### GIVEN INFORMATION
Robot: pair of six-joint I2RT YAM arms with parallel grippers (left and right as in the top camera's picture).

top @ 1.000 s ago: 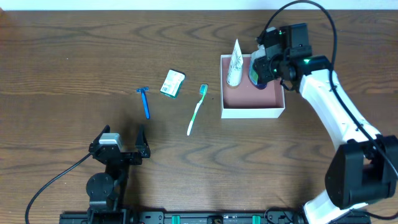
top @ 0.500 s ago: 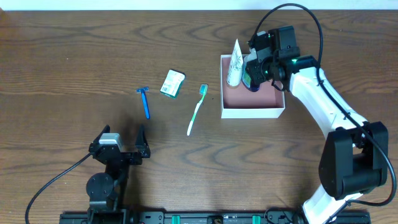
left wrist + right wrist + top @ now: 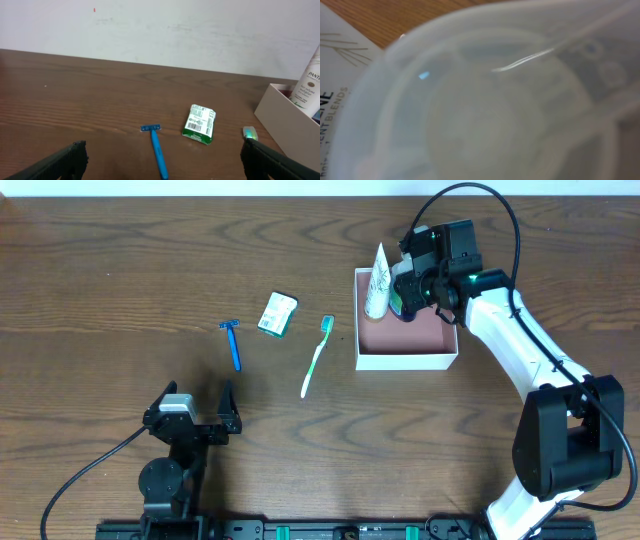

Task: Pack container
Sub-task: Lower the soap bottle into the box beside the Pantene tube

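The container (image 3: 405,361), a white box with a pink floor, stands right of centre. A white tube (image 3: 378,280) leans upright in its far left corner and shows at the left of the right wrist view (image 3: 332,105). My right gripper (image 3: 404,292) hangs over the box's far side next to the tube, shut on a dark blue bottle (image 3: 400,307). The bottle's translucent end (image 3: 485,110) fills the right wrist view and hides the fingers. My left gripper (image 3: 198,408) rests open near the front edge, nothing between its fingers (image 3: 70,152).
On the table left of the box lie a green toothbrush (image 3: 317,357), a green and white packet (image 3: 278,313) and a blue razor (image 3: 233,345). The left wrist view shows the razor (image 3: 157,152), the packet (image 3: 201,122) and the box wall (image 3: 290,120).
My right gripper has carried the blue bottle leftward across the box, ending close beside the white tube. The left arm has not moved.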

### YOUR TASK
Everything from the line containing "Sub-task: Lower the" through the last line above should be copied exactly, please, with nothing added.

### EXPECTED ANSWER
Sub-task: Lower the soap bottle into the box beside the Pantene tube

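The container (image 3: 405,361), a white box with a pink floor, stands right of centre. A white tube (image 3: 378,280) leans upright in its far left corner and shows at the left of the right wrist view (image 3: 332,105). My right gripper (image 3: 404,292) hangs over the box's far side next to the tube, shut on a dark blue bottle (image 3: 400,307). The bottle's translucent end (image 3: 485,110) fills the right wrist view and hides the fingers. My left gripper (image 3: 198,408) rests open near the front edge, nothing between its fingers (image 3: 70,152).
On the table left of the box lie a green toothbrush (image 3: 317,357), a green and white packet (image 3: 278,313) and a blue razor (image 3: 233,345). The left wrist view shows the razor (image 3: 157,152), the packet (image 3: 201,122) and the box wall (image 3: 290,120).
My right gripper has carried the blue bottle leftward across the box, ending close beside the white tube. The left arm has not moved.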

Nothing else remains to be done for this exercise.